• DATASET EXCERPTS:
################

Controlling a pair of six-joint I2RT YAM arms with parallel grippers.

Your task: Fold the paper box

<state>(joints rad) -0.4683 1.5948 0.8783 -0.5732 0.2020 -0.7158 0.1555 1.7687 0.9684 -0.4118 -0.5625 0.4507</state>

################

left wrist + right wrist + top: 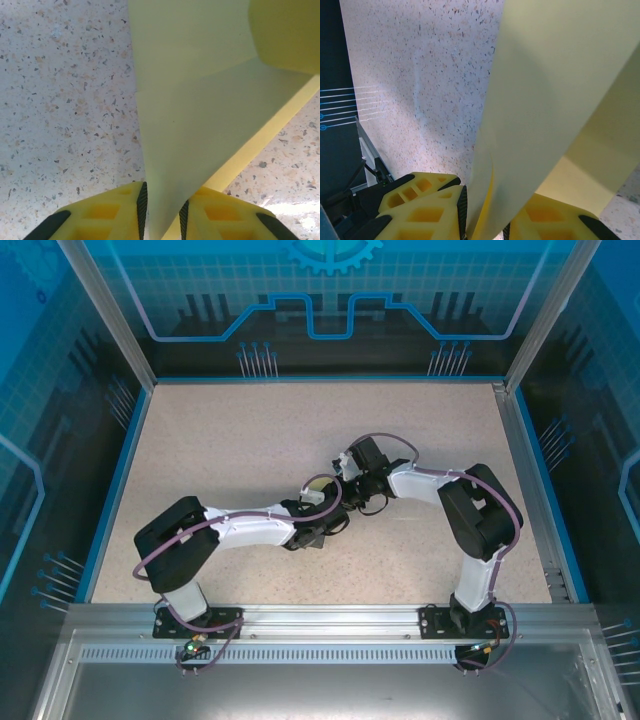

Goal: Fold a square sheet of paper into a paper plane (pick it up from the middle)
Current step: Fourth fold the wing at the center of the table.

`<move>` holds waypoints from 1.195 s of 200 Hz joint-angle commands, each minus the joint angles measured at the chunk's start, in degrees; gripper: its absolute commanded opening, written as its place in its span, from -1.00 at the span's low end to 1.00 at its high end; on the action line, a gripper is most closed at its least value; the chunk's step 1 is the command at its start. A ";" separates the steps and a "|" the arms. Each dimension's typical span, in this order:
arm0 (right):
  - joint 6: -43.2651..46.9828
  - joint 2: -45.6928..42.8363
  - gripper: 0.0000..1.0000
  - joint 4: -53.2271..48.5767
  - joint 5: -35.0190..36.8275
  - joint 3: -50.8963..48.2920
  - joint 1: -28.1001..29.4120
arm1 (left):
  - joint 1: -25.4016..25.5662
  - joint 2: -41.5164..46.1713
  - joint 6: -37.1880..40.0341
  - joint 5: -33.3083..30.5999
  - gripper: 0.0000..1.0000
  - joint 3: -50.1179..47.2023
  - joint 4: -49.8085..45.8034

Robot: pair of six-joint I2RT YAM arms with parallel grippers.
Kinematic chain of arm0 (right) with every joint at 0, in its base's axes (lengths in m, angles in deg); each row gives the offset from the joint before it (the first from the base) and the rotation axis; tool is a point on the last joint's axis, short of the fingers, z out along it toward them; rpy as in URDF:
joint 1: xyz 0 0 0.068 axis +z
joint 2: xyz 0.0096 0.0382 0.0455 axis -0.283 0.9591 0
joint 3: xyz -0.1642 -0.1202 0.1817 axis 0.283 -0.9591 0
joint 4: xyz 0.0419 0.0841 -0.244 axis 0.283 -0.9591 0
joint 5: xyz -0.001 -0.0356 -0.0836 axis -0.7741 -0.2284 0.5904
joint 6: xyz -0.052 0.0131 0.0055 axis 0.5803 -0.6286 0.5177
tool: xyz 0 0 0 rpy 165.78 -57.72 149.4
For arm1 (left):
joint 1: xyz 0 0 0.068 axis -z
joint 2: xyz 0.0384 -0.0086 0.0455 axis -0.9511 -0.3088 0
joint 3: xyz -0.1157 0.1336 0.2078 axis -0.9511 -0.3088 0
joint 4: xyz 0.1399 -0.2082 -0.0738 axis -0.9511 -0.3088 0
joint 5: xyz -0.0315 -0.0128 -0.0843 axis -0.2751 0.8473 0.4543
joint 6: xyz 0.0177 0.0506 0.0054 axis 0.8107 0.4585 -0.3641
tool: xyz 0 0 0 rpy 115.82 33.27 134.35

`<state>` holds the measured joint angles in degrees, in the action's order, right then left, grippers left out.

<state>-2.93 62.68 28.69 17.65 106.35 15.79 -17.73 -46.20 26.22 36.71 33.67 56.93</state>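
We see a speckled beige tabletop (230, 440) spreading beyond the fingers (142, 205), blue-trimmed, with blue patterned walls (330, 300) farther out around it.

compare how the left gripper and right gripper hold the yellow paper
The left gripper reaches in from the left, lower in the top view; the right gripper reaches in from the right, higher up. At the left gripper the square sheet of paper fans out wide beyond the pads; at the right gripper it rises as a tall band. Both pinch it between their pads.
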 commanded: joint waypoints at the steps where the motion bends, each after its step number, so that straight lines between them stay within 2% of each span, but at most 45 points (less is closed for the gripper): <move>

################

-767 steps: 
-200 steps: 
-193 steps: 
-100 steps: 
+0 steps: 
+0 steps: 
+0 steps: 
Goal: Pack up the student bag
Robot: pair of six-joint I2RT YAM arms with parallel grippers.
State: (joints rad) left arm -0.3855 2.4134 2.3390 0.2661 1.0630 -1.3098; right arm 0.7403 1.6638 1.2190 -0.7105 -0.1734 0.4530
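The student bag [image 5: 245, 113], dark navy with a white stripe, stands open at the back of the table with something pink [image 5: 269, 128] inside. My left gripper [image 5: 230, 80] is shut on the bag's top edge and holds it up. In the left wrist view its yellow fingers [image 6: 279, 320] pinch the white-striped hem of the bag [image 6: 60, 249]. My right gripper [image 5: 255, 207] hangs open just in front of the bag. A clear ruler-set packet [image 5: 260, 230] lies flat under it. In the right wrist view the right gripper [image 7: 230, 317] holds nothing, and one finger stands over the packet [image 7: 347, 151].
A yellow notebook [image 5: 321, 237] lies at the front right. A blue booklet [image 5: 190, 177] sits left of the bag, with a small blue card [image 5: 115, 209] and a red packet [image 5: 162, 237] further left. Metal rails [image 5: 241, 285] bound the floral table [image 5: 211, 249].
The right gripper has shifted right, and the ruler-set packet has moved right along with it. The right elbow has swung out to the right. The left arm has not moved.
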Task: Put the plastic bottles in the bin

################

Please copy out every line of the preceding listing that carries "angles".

`<move>` holds waypoints from 1.195 s of 200 Hz joint-angle commands, each minus the joint angles measured at the chunk's start, in degrees; gripper: its absolute commanded opening, written as its place in its span, from -1.00 at the span's low end to 1.00 at its high end; on the action line, a gripper is most closed at its least value; the chunk's step 1 is the command at its start. A ";" separates the steps and a "|" the arms. Each dimension's typical span, in this order:
Kinematic chain of arm0 (right) with every joint at 0, in its base's axes (lengths in m, angles in deg); each row gives the offset from the joint before it (the first from the base) and the rotation axis; tool is a point on the last joint's axis, short of the fingers, z out along it toward them; rpy as in URDF:
`<state>` holds the measured joint angles in degrees, in the action's order, right then left, grippers left out.

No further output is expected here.